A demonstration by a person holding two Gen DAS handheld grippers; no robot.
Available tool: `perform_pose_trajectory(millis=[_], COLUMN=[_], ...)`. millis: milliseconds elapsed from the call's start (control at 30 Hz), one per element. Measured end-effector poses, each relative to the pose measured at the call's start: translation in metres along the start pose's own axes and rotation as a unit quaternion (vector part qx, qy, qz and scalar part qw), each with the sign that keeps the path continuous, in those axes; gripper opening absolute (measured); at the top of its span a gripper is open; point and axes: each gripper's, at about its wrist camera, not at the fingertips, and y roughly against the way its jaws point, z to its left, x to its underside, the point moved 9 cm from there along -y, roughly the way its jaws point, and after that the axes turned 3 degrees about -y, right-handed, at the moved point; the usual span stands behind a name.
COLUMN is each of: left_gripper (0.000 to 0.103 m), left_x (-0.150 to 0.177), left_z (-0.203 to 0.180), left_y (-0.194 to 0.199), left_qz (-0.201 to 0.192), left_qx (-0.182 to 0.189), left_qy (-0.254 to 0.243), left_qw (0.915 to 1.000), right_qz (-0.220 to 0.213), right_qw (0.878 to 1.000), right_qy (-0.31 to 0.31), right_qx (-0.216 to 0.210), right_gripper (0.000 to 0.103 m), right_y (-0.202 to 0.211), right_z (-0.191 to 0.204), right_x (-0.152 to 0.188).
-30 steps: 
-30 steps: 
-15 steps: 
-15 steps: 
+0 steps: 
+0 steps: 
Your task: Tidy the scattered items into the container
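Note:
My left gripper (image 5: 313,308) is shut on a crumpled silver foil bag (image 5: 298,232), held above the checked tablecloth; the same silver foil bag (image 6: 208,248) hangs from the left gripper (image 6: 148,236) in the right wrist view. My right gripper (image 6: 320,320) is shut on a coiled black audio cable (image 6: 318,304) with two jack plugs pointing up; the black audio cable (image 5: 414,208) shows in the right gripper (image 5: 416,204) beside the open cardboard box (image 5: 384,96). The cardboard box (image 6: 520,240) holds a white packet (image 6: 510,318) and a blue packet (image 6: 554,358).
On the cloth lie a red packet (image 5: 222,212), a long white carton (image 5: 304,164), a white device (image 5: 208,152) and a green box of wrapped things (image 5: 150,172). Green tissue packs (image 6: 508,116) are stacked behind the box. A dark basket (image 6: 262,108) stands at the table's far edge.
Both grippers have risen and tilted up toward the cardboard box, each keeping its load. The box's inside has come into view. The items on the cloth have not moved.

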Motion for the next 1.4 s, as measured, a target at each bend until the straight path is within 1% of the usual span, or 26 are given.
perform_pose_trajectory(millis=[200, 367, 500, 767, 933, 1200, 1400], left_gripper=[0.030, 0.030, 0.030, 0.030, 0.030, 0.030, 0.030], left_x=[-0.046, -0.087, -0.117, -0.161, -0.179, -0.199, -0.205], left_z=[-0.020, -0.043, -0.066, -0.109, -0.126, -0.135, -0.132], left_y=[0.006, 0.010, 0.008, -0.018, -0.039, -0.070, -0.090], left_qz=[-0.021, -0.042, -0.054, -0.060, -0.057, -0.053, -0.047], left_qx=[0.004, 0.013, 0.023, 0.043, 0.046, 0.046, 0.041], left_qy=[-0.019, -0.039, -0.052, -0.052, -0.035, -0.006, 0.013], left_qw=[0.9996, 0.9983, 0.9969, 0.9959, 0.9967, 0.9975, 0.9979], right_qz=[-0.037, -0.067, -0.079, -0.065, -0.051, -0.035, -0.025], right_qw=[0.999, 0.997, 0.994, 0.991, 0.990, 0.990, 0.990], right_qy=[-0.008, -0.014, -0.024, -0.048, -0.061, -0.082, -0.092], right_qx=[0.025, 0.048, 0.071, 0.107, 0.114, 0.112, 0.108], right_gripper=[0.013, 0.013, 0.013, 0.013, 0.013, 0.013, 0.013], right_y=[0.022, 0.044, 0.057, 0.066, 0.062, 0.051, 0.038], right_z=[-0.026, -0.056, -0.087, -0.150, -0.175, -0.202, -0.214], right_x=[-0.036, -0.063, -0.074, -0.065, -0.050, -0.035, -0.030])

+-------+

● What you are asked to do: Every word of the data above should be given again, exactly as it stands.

● Solution:
A demonstration by a person holding two Gen DAS handheld grippers; no robot.
Available tool: `perform_pose_trajectory(millis=[_], COLUMN=[_], ...)`. millis: milliseconds elapsed from the call's start (control at 30 Hz), one per element. Measured end-effector poses, each relative to the pose measured at the call's start: translation in metres along the start pose's own axes and rotation as a unit quaternion (vector part qx, qy, qz and scalar part qw), each with the sign that keeps the path continuous, in those axes; gripper opening absolute (measured); at the top of its span a gripper is open; point and axes: each gripper's, at about its wrist camera, not at the fingertips, and y roughly against the way its jaws point, z to its left, x to its underside, the point moved 9 cm from there along -y, roughly the way its jaws point, and after that the axes turned 3 degrees about -y, right-handed, at the moved point; the usual span stands behind a name.
COLUMN is each of: left_gripper (0.000 to 0.103 m), left_x (-0.150 to 0.177), left_z (-0.203 to 0.180), left_y (-0.194 to 0.199), left_qz (-0.201 to 0.192), left_qx (-0.182 to 0.189), left_qy (-0.254 to 0.243), left_qw (0.915 to 1.000), right_qz (-0.220 to 0.213), right_qw (0.878 to 1.000), right_qy (-0.31 to 0.31), right_qx (-0.216 to 0.210), right_gripper (0.000 to 0.103 m), right_y (-0.202 to 0.211), right_z (-0.191 to 0.204), right_x (-0.152 to 0.188).
-30 steps: 
-30 steps: 
-15 steps: 
-15 steps: 
+0 steps: 
+0 steps: 
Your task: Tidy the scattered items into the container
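Note:
My left gripper (image 5: 313,308) is shut on a crumpled silver foil bag (image 5: 298,232), held above the checked tablecloth; the same silver foil bag (image 6: 208,248) hangs from the left gripper (image 6: 148,236) in the right wrist view. My right gripper (image 6: 320,320) is shut on a coiled black audio cable (image 6: 318,304) with two jack plugs pointing up; the black audio cable (image 5: 414,208) shows in the right gripper (image 5: 416,204) beside the open cardboard box (image 5: 384,96). The cardboard box (image 6: 520,240) holds a white packet (image 6: 510,318) and a blue packet (image 6: 554,358).
On the cloth lie a red packet (image 5: 222,212), a long white carton (image 5: 304,164), a white device (image 5: 208,152) and a green box of wrapped things (image 5: 150,172). Green tissue packs (image 6: 508,116) are stacked behind the box. A dark basket (image 6: 262,108) stands at the table's far edge.
Both grippers have risen and tilted up toward the cardboard box, each keeping its load. The box's inside has come into view. The items on the cloth have not moved.
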
Motion for the next 1.4 s, as measured, a target at each bend until the straight path is within 1% of the usual span, or 26 are given.
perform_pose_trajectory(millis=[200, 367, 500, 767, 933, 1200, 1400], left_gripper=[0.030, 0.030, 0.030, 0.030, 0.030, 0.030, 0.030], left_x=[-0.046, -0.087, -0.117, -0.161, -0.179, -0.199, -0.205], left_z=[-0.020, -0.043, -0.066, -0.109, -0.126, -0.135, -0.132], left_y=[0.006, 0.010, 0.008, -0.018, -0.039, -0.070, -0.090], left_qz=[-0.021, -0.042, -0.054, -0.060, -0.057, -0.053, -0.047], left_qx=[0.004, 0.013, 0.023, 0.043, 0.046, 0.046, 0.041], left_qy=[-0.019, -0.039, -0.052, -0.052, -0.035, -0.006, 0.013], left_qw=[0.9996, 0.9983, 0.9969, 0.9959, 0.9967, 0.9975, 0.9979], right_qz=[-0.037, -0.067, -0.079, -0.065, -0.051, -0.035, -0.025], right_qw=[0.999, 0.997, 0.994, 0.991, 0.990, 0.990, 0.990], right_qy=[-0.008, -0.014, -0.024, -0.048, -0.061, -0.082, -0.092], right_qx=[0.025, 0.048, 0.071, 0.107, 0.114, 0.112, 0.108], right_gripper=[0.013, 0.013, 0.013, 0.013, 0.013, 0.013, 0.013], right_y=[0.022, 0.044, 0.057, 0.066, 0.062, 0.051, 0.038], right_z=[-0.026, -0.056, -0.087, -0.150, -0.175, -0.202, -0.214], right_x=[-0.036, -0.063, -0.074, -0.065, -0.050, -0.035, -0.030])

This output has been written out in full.